Sicherlich werden sowohl im In- als auch Ausland Institute geben, die nur das Nötigste tun werden, um die regulatorischen Anforderungen kurzfristig und möglichst kostengünstig zu erfüllen. Dies kann allerdings am Ende teuer werden! Unzureichende Abwicklungspläne können von der zuständigen Aufsichtsbehörde auch abgelehnt werden, sodass es sinnvoll ist, sich zügig mit dem Thema zu beschäftigen. Zukunftsorientierte CFOs werden im Prozess eine Chance zur Rationalisierung sowie Verschlankung von kostenineffizienten Organisationstrukturen sehen und ihre „Abwicklungsstrategie“ als Fahrplan zur Steigerung der Marktkapitalisierung sowie des Shareholder-Values interpretieren. Wie bei vielen regulatorischen Maßnahmen kann dies die Tür zu erheblichen betrieblichen, organisatorischen und finanziellen Optimierungen öffnen. Die Banken-IT wird sowohl bei der Entwicklung als auch bei der Umsetzung der Abwicklungspläne eine wesentliche, wenn nicht gar die entscheidende Rolle spielen - hochqualitative Daten, Reporting Standards sowie klar identifizierbare Owner für jedes IT-System werden das A und O sein, um im Fall aller Fälle zeitnah die relevanten Informationen den zuständigen Aufsichtsbehörden vorlegen zu können.

Die Richtlinie gibt den nationalen Abwicklungsbehörden weitreichende Eingriffsrechte in strauchelnde Geldhäuser. Sie haben bereits erwähnt, dass Sie dies nicht befürworten ...

Eine EU-weite Einigung zur Bankenabwicklung und nationale Abwicklungsbehörden sind allein schon grammatikalisch widersprüchlich. Die Handlungsfähigkeit eines nationalen „Abwicklers“ kann erfahrungsgemäß in kaum einem Staat und nicht vollumfänglich gesichert werden. Gerät beispielsweise eine südeuropäische Bank in Not, wäre ein nationaler „Abwickler“ nicht unbedingt in der Lage, über Schließung oder Rettung zu entscheiden, denn keine der beiden Möglichkeiten ist für eine solche Einrichtung auch nur annähernd attraktiv oder reizvoll. Eine objektive Erstinstanz sollte EU-weit existieren, um solche Entscheidungen ohne Einschaltung der Drittparteien auf nationaler Ebene treffen zu können. 

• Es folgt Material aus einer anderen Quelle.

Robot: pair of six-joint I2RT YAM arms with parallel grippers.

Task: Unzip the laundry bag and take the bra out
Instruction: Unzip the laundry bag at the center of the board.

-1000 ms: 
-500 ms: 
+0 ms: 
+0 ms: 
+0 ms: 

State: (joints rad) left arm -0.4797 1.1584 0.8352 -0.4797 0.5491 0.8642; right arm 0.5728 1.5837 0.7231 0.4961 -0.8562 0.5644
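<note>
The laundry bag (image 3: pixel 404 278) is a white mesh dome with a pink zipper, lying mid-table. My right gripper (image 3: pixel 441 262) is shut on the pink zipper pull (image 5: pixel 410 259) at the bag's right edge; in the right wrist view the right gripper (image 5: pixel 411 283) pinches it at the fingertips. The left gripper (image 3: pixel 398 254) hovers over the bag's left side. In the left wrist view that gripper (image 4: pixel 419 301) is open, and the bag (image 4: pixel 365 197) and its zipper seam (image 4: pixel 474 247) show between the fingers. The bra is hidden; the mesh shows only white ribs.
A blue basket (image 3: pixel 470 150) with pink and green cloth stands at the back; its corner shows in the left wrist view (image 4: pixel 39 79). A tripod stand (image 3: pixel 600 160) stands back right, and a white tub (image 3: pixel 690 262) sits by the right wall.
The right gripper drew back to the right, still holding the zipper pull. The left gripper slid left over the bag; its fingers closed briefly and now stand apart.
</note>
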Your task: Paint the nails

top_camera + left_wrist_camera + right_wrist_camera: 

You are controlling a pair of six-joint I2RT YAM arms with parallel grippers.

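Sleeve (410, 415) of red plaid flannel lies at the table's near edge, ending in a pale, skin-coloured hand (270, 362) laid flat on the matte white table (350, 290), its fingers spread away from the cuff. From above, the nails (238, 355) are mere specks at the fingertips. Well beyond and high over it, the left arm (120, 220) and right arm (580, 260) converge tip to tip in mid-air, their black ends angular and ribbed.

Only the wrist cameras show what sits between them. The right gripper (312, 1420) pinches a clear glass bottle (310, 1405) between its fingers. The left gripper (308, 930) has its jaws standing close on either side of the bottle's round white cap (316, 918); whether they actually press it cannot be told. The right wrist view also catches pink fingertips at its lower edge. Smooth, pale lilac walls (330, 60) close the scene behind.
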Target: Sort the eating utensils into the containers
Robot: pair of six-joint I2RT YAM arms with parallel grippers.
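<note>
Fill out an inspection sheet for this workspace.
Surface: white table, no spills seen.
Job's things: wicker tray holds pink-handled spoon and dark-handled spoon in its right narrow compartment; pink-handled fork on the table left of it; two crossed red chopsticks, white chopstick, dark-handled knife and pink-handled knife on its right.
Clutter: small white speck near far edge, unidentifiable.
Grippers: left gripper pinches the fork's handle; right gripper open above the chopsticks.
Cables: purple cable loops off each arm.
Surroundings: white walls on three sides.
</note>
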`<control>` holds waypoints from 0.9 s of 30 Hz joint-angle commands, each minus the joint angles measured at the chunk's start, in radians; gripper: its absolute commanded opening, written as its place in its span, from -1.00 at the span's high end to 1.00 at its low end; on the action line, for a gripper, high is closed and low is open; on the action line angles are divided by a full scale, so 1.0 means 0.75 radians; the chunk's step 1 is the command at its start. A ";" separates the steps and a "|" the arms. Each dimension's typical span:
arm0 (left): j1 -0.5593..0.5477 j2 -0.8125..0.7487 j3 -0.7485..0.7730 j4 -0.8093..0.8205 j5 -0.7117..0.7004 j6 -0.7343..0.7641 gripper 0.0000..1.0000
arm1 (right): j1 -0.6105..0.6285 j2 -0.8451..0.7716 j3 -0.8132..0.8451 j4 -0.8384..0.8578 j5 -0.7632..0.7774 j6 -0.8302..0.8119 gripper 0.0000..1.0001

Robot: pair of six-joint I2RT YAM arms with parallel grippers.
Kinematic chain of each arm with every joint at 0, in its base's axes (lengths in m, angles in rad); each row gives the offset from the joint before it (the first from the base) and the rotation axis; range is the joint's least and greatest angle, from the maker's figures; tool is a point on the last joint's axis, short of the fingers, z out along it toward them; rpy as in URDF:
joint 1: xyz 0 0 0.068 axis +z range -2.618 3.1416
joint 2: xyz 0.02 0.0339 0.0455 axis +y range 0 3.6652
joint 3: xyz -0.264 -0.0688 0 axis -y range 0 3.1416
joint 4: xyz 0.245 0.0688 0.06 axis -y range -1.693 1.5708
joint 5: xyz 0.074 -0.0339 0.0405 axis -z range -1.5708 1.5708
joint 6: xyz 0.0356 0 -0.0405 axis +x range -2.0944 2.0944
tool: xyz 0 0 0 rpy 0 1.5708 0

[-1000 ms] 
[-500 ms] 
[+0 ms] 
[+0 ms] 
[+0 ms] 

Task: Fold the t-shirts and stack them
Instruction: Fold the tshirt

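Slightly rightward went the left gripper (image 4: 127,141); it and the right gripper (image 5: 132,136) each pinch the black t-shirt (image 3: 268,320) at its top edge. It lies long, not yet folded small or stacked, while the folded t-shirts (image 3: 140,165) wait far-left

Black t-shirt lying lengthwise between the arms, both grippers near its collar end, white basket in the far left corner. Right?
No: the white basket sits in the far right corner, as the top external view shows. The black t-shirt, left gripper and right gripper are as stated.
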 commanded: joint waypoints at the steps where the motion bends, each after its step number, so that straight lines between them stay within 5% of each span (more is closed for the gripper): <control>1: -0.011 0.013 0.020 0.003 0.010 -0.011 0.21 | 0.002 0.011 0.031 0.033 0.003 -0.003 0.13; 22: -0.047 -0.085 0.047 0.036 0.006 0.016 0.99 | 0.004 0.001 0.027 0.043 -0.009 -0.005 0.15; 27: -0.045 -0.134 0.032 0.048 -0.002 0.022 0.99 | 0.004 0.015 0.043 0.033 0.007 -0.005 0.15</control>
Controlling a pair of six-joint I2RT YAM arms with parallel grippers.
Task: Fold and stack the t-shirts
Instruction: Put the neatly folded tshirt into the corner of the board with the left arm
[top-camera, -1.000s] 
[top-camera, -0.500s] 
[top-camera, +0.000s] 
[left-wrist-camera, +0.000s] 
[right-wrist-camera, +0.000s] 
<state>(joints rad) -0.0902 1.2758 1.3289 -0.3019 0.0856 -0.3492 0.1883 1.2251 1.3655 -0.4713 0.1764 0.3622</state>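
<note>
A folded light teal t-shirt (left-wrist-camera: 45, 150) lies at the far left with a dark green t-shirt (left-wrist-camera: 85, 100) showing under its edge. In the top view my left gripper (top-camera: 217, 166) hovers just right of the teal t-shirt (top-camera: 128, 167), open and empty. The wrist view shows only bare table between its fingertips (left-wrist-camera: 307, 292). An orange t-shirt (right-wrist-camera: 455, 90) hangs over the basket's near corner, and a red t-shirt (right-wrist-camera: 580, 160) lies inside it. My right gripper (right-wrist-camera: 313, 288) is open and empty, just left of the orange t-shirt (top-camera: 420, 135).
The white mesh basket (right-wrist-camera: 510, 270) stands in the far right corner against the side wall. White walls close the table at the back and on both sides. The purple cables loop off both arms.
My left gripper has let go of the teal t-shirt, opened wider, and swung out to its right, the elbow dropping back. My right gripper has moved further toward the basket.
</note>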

Inwiefern geben Sie Experten recht, die behaupten, dass gerade angeschlagene Institute in den Euro-Schuldenländern aufgrund der Bail-in-Option schwerer an Anleihezeichner kommen und was raten Sie diesen Instituten in diesem Fall?

Selbstverständlich ist die Beteiligung von Gläubigern in wirtschaftlich schwierigen Zeiten für das Institut geringer (als zuvor). Das Anleihen-Geschäft ist nicht die einzige und letzte Refinanzierungsquelle eines angeschlagenen Instituts. Neben den Interbankinstrumenten stehen ihm EU-Stabilisierungsmaßnahmen oder künftig auch direkte Hilfszahlungen aus dem Euro-Rettungsfonds ESM zur Verfügung, denn es soll verhindert werden, dass die angeschlagenen Banken einzelne Länder in Schwierigkeiten bringen. Sicherlich werden Hilfszahlungen mit einer Reihe von Auflagen wie „nur für systemrelevante Großbanken“, „die noch sanierungsfähig sind“ usw. verbunden sein. Jede Maßnahme zur Schaffung der Transparenz über das Geschäftsmodell - wie eben ein Abwicklungsplan - wird helfen, Auflagen rechtzeitig zu erfüllen.

Zur Person

Bernd Richter ist Partner bei Capco am Standort Frankfurt im Geschäftsbereich Kapitalmarkt und Banking. Sein Fokus liegt auf Transformationsprojekten in den Bereichen Corporate- und Transaktions-Banking, Investment Banking sowie Asset und Wealth Management. Vor seinem Wechsel zu Capco war Bernd Richter als Managing Consultant bei Gemini Consulting (Capgemini Gruppe) tätig.